Carlos Ruiz Zafón’s The Shadow of the Wind was the first installment of the cycle of books that were set in a world where the Cemetery Of Forgotten Books exists. It told the story of Daniel Sempere, who is taken to the mysterious Cemetery in Barcelona by his father, who owns a bookstore called Sempere and Sons. It is in this maze of books that Daniel finds one that changes his life forever: The Shadow of the Wind written by Julian Carax.

Much of the first novel, which spanned 21 years (1945-1961), focuses on Daniel and Julian’s interweaving lives. Shadow became a runaway bestseller when it was released, selling more than 15 million copies worldwide, thanks to Zafón’s spellbinding, elaborate and dramatic storytelling style. It was then followed up with a prequel — The Angel’s Game — which was much darker than its predecessor with plenty of drama, dead bodies and eerie characters that made one’s flesh crawl.

The Prisoner of Heaven comes as the third installment of this dramatic saga. Set a year after Shadow ended, in December 1954, it is Christmastime in Barcelona. Sempere Senior and Daniel are both looking for ways to replenish their dwindling profits at the bookshop. And then a limping stranger (with a porcelain hand no less) enters the bookshop, and buys a rare copy of The Count of Monte Cristo — it’s the most expensive book in the store.

On being handed a thousand francs, Daniel says that he doesn’t have change, to which the stranger responds casually: “Keep the change for my next visit.” But he doesn’t take the book; instead he asks Daniel to give it to his good friend, the roguish and loveable Fermin, first introduced in Shadow. The stranger inscribes the book thus: “For Fermin Romero de Torres, who came back from among the dead and holds the key to the future. 13” After that, Daniel says: “Then I heard the tinkle of the doorbell and when I looked up, the stranger was gone.”

Of course, the stranger’s cryptic inscription is enough to rouse young Daniel’s curiosity, and throwing caution to the wind, he shuts the bookstore and follows the stranger through the weaving streets of Barcelona. His reasoning for doing so is simple: “I hung the CLOSED sign on the door and locked up, determined to follow the stranger through the crowd. I knew that if my father returned and discovered that I had abandoned my post — on the one occasion that he’d left me alone and bang in the middle of a sales drought — I’d be in serious trouble. But I’d think of a convenient excuse along the way. Better to face my father’s temper than be consumed by the anxiety left in me by that sinister character, and not know what was the true intent of his business with Fermin.”

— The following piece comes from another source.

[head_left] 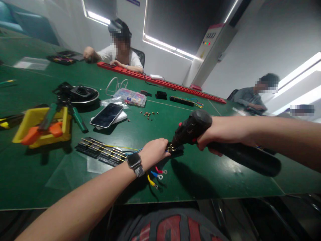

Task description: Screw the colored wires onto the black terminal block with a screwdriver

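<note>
Well, the bench point(240, 184) carries a red rail point(160, 81) toward its far edge. My right hand point(212, 132) clenches the drill point(199, 123); off left stands a yellow bin point(67, 129), then a phone point(107, 115). Nearer the front edge, my left hand point(155, 150) grasps the block point(177, 150), partly hiding it under the drill's tip. Loose screws point(147, 114) lie beyond.

Bright white light strips point(163, 44) are shining at the back and right, while other parts are looking dim. The drill point(194, 127) is throwing a dark shadow point(193, 175) on the shiny green surface point(238, 187). The edges are stretching and looking blurry.
</note>
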Demonstrator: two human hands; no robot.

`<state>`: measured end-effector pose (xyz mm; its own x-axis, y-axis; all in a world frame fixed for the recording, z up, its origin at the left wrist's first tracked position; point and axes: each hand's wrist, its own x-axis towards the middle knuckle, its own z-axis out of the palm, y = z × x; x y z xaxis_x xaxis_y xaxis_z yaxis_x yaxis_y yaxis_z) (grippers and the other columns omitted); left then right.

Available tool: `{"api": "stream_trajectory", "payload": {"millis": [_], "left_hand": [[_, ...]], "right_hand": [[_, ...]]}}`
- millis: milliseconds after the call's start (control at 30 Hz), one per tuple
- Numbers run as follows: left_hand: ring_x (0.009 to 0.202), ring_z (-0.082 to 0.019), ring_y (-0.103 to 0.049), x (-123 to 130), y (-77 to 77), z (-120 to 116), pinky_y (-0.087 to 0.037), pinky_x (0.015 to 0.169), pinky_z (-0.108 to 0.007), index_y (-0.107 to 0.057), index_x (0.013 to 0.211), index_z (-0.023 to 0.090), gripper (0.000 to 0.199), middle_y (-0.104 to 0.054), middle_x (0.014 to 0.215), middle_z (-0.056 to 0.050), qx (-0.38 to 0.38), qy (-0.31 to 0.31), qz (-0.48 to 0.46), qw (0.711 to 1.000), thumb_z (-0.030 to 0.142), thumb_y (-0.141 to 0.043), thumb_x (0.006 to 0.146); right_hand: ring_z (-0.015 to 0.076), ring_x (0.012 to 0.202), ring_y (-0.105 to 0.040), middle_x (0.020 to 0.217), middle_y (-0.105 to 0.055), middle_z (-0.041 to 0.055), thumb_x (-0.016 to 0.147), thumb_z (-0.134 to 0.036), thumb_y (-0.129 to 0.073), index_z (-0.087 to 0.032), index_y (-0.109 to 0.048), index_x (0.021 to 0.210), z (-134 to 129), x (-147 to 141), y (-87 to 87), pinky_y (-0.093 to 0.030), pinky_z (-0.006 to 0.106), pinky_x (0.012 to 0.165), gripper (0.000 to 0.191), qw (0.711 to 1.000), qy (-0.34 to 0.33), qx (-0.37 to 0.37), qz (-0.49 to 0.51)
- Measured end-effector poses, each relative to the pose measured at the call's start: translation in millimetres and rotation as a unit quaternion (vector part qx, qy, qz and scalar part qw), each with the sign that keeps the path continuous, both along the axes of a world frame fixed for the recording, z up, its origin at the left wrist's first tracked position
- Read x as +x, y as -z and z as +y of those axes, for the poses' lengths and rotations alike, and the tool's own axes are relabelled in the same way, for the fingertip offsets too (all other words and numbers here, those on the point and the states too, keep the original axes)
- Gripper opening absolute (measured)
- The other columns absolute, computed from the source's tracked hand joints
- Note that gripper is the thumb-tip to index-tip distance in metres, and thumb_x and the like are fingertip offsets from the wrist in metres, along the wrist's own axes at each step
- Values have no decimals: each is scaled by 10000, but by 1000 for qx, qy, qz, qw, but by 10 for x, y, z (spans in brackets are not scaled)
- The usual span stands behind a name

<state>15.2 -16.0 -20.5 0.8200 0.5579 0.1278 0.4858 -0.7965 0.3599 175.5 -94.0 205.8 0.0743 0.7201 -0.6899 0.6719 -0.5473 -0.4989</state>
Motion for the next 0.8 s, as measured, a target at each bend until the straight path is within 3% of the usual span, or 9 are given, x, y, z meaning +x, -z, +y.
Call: {"api": "stream_trajectory", "payload": {"millis": [333,567,800], "left_hand": [[993,-287,-738,-3,-23,-2,-556,821,-346,-665,1117,177,346,-745,1082,-94,-2,-2,0,1000,438,-786,926],[1000,-288,-735,-1,-13,-11,-558,834,-351,-664,1129,177,354,-742,1084,-97,-1,-2,-1,1000,439,-786,926],[1023,-277,-730,-6,-29,-6,-549,861,-336,-661,1150,190,351,-744,1103,-103,-13,-1,1,1000,428,-789,926]], "right_hand": [[148,462,-567,614,-576,-18,680,-142,-714,-185,-607,754,-2,-28,-10,-448,237,410,137,1000,4,0,0],[156,483,-585,675,-606,-1,688,-171,-720,-182,-673,866,16,-12,-9,-455,244,415,184,1000,0,-7,-24],[151,460,-560,643,-585,-8,680,-157,-708,-181,-648,817,14,-32,3,-453,253,418,151,1000,-10,-2,-16]]}}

What follows this eerie incident forms the rest of the book; there are flashbacks into Fermin’s days as a prisoner languishing at the dreadful prison at Montjuïc Castle, where prisoners were fed “a half bowl of some cold, greasy, greyish gruel of indeterminate provenance and rancid taste, which, after a few days, and with hunger cramps in one’s stomach, eventually became odourless and thus easier to get down” and where “once a month prisoners handed their dirty clothes and were given another set which had supposedly been plunged into boiling water for a minute although the bugs didn’t seem to have noticed it.”

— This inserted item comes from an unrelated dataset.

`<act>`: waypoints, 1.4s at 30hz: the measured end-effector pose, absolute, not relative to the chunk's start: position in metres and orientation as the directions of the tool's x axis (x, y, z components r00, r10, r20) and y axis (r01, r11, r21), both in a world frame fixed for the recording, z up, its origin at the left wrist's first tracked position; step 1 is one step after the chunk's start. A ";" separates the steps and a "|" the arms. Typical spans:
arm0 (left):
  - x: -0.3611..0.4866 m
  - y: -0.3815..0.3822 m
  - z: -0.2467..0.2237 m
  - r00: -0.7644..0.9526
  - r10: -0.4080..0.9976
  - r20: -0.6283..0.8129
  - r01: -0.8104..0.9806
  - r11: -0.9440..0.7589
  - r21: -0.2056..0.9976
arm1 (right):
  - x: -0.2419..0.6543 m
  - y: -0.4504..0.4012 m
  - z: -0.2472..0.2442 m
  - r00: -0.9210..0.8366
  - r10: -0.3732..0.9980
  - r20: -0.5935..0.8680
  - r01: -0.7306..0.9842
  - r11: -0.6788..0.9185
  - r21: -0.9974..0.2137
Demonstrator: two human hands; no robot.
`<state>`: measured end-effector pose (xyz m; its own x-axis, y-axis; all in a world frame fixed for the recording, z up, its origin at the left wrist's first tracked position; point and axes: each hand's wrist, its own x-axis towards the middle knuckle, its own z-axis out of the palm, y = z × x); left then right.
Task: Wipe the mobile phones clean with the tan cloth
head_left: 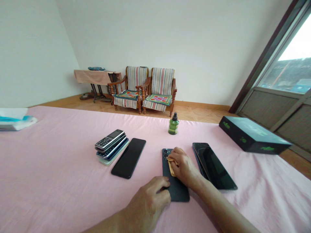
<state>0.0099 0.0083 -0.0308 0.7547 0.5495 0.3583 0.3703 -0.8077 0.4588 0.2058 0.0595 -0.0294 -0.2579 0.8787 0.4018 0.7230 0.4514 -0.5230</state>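
A dark smartphone (179,191) lies back up on the pink cloth, its camera lenses at the far end. My right hand (182,165) is closed on a folded yellowish cloth (172,168) and presses it against the phone's back, just below the lenses. At the phone's near left edge, my left hand (154,197) grips it with curled fingers and thumb. To the left lies a black smartphone (129,158), screen up, beside a stack of several phones topped by a keypad phone (110,139). A larger dark-screened device (217,168) rests on another one at the right.
A green spray bottle (173,125) with a black top stands beyond the phone. At the right is a black box (252,134); a white and blue packet (17,119) sits at the far left. Two wooden chairs (159,85) and a small covered table (97,77) stand by the wall.
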 end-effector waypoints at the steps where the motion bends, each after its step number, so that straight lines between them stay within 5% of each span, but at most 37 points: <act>1: 0.010 0.008 -0.031 0.757 0.551 0.352 0.372 -0.806 0.461 | 0.205 0.059 -0.029 -0.264 0.876 0.403 0.723 0.456 -0.519; 17: 0.011 0.006 -0.027 0.759 0.557 0.338 0.381 -0.800 0.463 | 0.183 0.070 -0.029 -0.228 0.884 0.409 0.842 0.390 -0.373; 26: 0.011 0.008 -0.029 0.775 0.564 0.285 0.408 -0.791 0.457 | 0.187 0.062 -0.025 -0.249 0.878 0.409 0.784 0.431 -0.447; 34: 0.009 0.010 -0.032 0.794 0.524 0.308 0.361 -0.814 0.455 | 0.208 0.084 -0.039 -0.038 0.886 0.461 0.800 0.303 -0.517; 42: 0.010 0.009 -0.031 0.793 0.521 0.316 0.355 -0.817 0.455 | 0.196 0.099 -0.045 -0.094 0.878 0.469 0.787 0.354 -0.505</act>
<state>0.0098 0.0094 -0.0307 0.7929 0.5209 0.3162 0.3552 -0.8167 0.4547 0.1961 0.0994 -0.0454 -0.0940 0.8781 0.4692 0.7871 0.3542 -0.5051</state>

It is at the Castle that Fermin meets David Martin — and it is ascertained that Fermin’s initial meeting with Daniel in Shadow wasn’t accidental at all. It also turns out that the narrative crafted in The Angel’s Game by David Martin was not — and could not — have been accurate, since it is revealed that David simply wasn’t quite all there. And then there are other revelations too: Daniel’s mother did not die of a mysterious illness as was narrated in Shadow; she was in fact poisoned.

However, despite its relation to its sequels, Prisoner can well be read as a standalone book (although it is best to read the prequels beforehand). Zafón’s writing style is more succinct in this one in comparison to its predecessors (the book is substantially shorter than the others), but he does launch into several elaborate descriptive passages from time. But because they are written with such zeal, they complement the narrative instead of distracting from it.

There are new characters introduced, and as well as subplots, including a love triangle between Daniel, his wife and another man, which are all woven swiftly through the book. However, while the book does centre on Daniel, it is Fermin’s life that is unravelled in this volume, which makes it all the more captivating.

Unfortunately, though, the book ends with a cliff-hanger — which means that there is yet another sequel to look forward to. Depending on how much patience you have in learning about the secrets that continue to haunt Daniel, this can either be a good thing or a bad one. But for fans of the series, it’s definitely a good one, since it means that there is more from the master to look forward to.

The Prisoner Of Heaven By Carlos Ruiz Zafón HarperCollins, US ISBN 9780062206299 304pp.